[Directions for this task] Pictures should be left out when the listing below is repeated word for word.

***

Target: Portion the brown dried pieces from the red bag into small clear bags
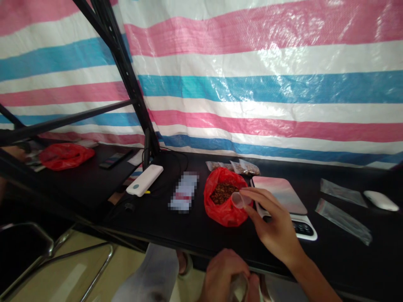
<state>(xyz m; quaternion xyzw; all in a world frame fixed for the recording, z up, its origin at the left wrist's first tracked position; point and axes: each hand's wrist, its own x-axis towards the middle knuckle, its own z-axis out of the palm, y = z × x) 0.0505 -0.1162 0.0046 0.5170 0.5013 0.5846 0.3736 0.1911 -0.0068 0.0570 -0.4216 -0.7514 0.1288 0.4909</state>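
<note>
My right hand (275,228) pinches a small clear plastic cup (238,200) by its rim. The cup is over a red plastic bag (228,218), whose open mouth shows small brown pellets or grains (223,193). Below the table's front edge, my left hand (224,272) is closed around what looks like a clear plastic bag (239,287); blur hides the details. Just beyond my right hand lies a white kitchen scale (310,233) with a pink and grey top plate (280,193), partly covered by my fingers.
Several small filled clear bags (247,167) lie behind the red bag. Two flat clear bags (344,222) and a white rounded device (380,200) are at the right. Leftward are a blurred-out phone (185,193), a white power bank (145,180) with cables, and a black metal post (135,92).
</note>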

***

[Result]
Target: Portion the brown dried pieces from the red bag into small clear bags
<state>(xyz m; quaternion xyzw; all in a world frame fixed for the recording, z up, its origin at the left wrist's first tracked position; point and axes: each hand's wrist, its own x-axis towards the middle knuckle, its own z-axis out of the palm, y = z × x) 0.0505 -0.1162 0.0046 0.5170 0.5013 0.5846 0.3736 0.1911 -0.0068 0.0570 -0.4216 -0.7514 0.1288 0.4909</state>
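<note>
My right hand (275,228) pinches a small clear plastic cup (238,200) by its rim. The cup is over a red plastic bag (228,218), whose open mouth shows small brown pellets or grains (223,193). Below the table's front edge, my left hand (224,272) is closed around what looks like a clear plastic bag (239,287); blur hides the details. Just beyond my right hand lies a white kitchen scale (310,233) with a pink and grey top plate (280,193), partly covered by my fingers.
Several small filled clear bags (247,167) lie behind the red bag. Two flat clear bags (344,222) and a white rounded device (380,200) are at the right. Leftward are a blurred-out phone (185,193), a white power bank (145,180) with cables, and a black metal post (135,92).
</note>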

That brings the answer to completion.